BEGIN

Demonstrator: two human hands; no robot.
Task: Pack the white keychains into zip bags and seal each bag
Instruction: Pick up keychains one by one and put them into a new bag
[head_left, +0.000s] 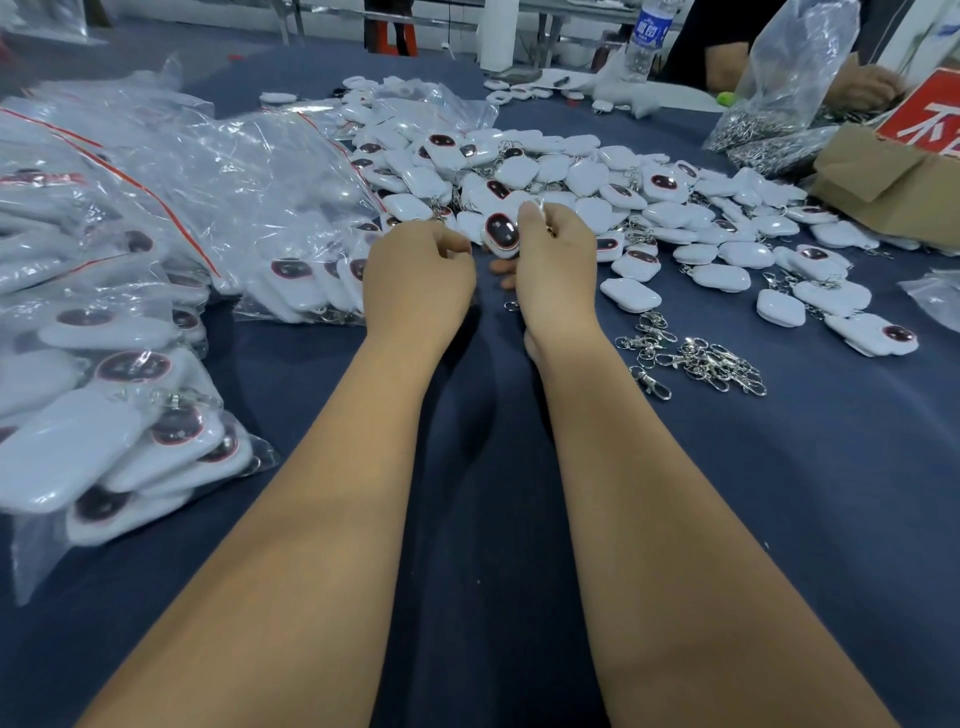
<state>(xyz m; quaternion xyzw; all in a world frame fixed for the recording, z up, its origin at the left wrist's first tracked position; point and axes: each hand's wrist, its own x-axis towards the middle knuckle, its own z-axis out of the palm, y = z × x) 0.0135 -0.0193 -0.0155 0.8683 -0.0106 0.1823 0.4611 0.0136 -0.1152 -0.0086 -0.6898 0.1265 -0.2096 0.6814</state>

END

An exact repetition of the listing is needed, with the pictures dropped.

Demonstrator: two human hands; no robot.
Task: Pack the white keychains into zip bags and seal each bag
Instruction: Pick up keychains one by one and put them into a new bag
[head_left, +0.000s] 
<state>(xyz m; quaternion xyzw; all in a world frame fixed for the recording, z up, its origin at the left wrist's first tracked position; point and axes: each hand's wrist, its own x-axis towards the middle knuckle, its own z-axis out of the palm, y = z × x) 0.0135 -0.0193 -0.0155 0.8683 -0.0106 0.1823 0.4611 0.0136 -0.1152 -0.0086 -0.6898 0.1265 -0.2096 0.6814</state>

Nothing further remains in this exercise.